Mirelle stroked his hair with the idle affection of someone petting a favored animal. "Good boy," she said quietly, the words simple and devastating.
They landed in him with the weight of absolute truth. He *was* a good boy. Hers. The phrase filled something hollow inside him that he hadn't known was there — a need to be seen, to be valued, to belong to someone who would never hurt him. That she had hurt him, in the ways that mattered, was a thought that couldn't form anymore. The drain had been too gentle. The trap had been too soft. He closed his eyes under her hand and felt nothing but gratitude.
Sleep took him in warm, claimed darkness. His last awareness was Mirelle's body curling against his side, her legs tangling with his beneath the blankets, her palm settling flat over his heart — possessive even in rest. Her breathing softened into the steady rhythm of genuine sleep, her silver hair spilling across his shoulder.
Outside the curtain, the plaza had gone quiet. No footsteps. No voices. No companions waiting. Just the low hum of lanterns and the distant murmur of a world that had already moved on without him.
Sometime in the night, the thrall's voice echoed in his memory: *She did so much for me. I can never repay her.* It should have been a warning. It felt instead like a promise. Like a future he was already living. Mirelle's fingers curled against his chest in her sleep, and even unconscious, she held him. He didn't dream. He didn't need to. Everything he could have dreamed of was already here.
Morning light filtered through the amber curtains, soft and golden. Tapuck woke to the sight of Mirelle at her table across the chamber — already dressed, already eating, her back half-turned to him. No food waited at his bedside. No warm press of water into his hands. Something was different about the way she held herself now. Looser. Less performative.
"I wonder where my companions are," he said, the words surfacing through the warm fog of sleep. He felt the question drift away even as he spoke it, like it belonged to someone else.
Mirelle glanced over her shoulder, a small smile playing at her lips. "But don't you want to stay and help get this place ready for future visitors?" The suggestion settled into him with effortless weight. "I'd also really love a shoulder massage myself. After everything, I think I've earned it." She tilted her head, purple eyes watching him with something cooler than warmth now — satisfaction, maybe. Ownership.
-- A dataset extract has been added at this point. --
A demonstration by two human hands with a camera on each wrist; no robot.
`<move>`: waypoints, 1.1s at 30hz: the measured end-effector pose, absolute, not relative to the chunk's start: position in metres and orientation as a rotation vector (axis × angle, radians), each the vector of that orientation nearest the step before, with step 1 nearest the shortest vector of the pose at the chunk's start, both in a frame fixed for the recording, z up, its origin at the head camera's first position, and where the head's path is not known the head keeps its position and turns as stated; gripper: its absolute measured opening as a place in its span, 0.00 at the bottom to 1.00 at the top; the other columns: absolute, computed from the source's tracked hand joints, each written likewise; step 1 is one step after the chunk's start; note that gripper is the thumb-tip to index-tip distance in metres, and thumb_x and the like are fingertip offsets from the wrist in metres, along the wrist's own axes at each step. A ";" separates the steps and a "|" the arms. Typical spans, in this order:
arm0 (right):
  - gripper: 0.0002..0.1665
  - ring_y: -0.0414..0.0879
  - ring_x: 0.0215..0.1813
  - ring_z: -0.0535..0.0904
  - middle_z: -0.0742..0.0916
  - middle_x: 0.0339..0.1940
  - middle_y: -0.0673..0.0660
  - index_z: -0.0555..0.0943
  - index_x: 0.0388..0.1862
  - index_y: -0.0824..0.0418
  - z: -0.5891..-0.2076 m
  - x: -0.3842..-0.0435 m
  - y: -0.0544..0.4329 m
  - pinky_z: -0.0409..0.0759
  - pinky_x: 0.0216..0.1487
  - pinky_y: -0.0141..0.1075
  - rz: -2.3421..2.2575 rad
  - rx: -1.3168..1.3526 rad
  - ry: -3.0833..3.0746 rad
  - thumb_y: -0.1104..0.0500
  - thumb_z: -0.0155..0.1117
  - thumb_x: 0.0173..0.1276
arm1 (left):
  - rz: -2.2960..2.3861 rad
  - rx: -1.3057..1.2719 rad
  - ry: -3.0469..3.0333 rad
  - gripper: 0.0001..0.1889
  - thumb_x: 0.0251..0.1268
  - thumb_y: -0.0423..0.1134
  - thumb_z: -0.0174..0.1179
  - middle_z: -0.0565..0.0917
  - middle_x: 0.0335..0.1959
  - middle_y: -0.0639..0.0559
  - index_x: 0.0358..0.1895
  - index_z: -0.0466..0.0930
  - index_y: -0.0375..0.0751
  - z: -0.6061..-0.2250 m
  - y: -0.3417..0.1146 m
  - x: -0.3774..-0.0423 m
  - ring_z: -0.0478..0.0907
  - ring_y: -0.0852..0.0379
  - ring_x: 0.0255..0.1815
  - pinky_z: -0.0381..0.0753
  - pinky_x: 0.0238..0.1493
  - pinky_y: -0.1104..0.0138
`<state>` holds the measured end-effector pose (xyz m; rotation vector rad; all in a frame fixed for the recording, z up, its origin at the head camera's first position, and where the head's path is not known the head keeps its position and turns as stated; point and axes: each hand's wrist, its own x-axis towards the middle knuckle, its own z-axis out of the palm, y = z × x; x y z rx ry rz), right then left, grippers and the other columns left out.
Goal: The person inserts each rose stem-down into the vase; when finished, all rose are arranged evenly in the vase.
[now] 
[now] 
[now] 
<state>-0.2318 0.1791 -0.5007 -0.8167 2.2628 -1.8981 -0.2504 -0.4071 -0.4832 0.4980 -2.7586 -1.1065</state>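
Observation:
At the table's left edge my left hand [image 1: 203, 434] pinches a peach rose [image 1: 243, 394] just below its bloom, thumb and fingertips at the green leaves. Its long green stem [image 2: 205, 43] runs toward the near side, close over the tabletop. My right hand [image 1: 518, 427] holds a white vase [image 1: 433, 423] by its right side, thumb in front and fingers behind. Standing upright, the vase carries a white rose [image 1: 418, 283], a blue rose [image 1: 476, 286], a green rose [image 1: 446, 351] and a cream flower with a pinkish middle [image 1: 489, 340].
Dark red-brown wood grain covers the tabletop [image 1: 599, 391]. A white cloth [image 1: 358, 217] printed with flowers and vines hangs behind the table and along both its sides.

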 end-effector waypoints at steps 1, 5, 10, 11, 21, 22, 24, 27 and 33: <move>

The command bloomed inside him and he felt himself nodding before his mind had even processed the words. "Of course," he said, and the eagerness in his voice was genuine. "I'm so grateful for everything you've given me. I'd love to start returning the favor."
He rose from the cushions, his body moving toward her before he'd given it permission. The thought of his companions surfaced once more — Danira's emerald eyes, Marcus's wounded frame, Erica's hollow stare — and then faded, washed away by the deeper truth that now lived in his bones. He was where he belonged. He was helping. He was a good boy.